The man who gets into one-sided fights with the Internet or words like "social justice" declared his upcoming Restoring Honor rally open to Black Panthers because the patriot-fest is about building character, not laying claim to MLK's legacy.

Beck spent the episode justifying FBI infiltration of the Black Panthers for being bigger racists than Mel Gibson, thus his modest trepidation is understandable. But the more concerning issue was the mention of a chat he had with his father over the weekend wherein his father acted primarily as Glenn's psychiatrist. This led Glenn to the unsurprising conclusion that he has made a colossal, if not inordinate, amount of enemies. This alone would be enough, but Beck also ended two segments pleading for tips and decrying the size of his staff.
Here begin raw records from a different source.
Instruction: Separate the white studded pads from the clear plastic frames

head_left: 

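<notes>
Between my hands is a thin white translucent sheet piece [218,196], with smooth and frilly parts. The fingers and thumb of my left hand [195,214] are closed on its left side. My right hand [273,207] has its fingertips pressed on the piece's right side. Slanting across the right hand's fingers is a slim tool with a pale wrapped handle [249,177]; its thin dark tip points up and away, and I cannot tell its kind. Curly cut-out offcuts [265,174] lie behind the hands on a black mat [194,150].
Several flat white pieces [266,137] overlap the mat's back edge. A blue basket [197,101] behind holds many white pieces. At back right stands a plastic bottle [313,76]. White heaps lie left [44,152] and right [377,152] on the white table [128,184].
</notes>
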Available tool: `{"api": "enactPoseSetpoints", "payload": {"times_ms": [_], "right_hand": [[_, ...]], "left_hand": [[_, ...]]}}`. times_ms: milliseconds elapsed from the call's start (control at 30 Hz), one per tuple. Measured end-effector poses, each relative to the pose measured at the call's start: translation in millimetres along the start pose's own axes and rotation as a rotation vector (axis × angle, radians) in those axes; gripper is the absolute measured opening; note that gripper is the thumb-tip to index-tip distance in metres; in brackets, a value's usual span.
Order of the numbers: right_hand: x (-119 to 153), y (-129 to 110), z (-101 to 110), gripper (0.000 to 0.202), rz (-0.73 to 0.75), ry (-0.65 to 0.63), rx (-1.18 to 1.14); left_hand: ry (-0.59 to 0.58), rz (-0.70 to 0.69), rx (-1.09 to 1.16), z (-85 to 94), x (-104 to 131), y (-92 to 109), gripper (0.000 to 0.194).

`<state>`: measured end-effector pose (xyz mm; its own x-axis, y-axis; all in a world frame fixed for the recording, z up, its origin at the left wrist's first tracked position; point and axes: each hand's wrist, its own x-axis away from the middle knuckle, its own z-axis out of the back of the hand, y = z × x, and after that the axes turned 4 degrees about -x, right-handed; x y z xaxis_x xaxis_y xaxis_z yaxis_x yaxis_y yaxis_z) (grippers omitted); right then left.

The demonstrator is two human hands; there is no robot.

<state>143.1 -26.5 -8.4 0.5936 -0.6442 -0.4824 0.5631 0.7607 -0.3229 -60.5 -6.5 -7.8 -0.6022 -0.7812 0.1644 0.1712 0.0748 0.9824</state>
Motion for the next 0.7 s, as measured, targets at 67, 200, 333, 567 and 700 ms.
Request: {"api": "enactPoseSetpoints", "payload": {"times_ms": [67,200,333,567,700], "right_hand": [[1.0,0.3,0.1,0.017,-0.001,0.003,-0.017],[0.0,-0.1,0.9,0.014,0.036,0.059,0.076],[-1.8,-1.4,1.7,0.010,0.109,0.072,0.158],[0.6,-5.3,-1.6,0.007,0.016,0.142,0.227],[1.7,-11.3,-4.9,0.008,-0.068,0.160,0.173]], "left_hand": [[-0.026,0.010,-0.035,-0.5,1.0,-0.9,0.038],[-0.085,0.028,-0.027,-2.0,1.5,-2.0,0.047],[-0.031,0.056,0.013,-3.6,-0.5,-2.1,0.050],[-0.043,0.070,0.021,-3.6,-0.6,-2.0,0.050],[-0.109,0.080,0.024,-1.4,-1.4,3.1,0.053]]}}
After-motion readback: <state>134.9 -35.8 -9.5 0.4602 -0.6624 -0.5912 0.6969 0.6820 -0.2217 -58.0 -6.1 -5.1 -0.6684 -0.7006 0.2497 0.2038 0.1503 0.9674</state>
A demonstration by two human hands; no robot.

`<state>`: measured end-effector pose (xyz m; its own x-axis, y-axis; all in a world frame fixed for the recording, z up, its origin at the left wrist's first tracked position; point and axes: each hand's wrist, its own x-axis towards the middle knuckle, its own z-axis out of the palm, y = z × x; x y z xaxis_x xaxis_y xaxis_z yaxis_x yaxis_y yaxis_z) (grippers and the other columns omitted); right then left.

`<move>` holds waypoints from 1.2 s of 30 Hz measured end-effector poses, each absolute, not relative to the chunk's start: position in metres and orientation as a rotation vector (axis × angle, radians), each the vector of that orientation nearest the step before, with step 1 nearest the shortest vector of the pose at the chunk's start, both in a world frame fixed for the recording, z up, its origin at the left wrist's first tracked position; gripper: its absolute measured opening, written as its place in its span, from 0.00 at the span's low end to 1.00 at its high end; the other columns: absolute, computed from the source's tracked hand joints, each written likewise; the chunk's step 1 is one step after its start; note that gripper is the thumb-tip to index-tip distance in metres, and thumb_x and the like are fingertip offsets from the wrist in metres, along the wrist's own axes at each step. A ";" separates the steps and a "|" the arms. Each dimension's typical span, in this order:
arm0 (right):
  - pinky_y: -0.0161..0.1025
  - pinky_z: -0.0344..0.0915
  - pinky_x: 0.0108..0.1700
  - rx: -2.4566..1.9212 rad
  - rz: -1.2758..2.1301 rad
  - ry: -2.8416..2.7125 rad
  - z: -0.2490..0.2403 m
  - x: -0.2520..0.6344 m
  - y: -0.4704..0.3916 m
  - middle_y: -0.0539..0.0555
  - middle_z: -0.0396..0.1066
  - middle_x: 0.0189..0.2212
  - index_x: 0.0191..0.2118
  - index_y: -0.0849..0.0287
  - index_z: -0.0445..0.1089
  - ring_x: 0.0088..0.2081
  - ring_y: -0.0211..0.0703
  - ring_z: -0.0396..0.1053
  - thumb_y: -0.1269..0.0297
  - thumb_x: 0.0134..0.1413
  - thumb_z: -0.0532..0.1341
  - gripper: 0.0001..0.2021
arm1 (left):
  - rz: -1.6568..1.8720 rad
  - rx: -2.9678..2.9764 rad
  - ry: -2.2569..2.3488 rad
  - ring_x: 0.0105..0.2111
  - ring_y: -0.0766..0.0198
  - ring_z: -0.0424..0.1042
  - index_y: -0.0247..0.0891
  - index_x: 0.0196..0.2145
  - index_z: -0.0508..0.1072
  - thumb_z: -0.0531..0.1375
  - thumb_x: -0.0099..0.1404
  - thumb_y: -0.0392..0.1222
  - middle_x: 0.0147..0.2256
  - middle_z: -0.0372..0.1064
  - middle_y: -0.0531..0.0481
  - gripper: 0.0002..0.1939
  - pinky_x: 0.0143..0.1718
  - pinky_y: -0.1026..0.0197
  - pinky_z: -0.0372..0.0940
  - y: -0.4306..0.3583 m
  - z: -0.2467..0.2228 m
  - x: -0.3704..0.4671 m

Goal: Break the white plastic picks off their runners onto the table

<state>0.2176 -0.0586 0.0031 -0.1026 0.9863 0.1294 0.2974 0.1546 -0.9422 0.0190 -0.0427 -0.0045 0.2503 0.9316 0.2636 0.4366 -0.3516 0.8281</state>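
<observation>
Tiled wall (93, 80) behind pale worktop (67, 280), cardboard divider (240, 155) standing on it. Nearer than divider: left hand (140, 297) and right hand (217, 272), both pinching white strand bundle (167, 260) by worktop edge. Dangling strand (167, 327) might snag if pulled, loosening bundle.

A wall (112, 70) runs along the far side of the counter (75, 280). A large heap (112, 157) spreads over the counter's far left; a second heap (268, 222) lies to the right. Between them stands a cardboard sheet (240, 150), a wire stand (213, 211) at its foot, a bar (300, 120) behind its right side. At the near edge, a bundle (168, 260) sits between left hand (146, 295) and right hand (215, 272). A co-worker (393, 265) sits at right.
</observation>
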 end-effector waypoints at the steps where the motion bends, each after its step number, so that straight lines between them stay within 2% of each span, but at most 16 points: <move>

Despite what seems to be an impending implosion, Beck delivered promises to get into a new fight with words like "collective salvation" for the entire episode tomorrow. Perhaps his greatest fear comes from making sweeping generalizations about religion that he cannot back up. After he decided that "Obama hates white people," he lost most of his sponsors. Perhaps Beck is ready to start censoring himself; perhaps he has realized getting into a fight with religion could be worse for him than sweeping generalizations about racism.

And yet, all this guilt seems to point to a more logical conclusion: come tomorrow night, Beck is going to announce that he is now—and has always been—a Mulatto-American with deeply seeded far-left leanings. His television and radio shows have been a gargantuan hoax crafted in order to garner support for Tea Parties nationwide, proving America to be the ultimate sulking hypocrite and racist.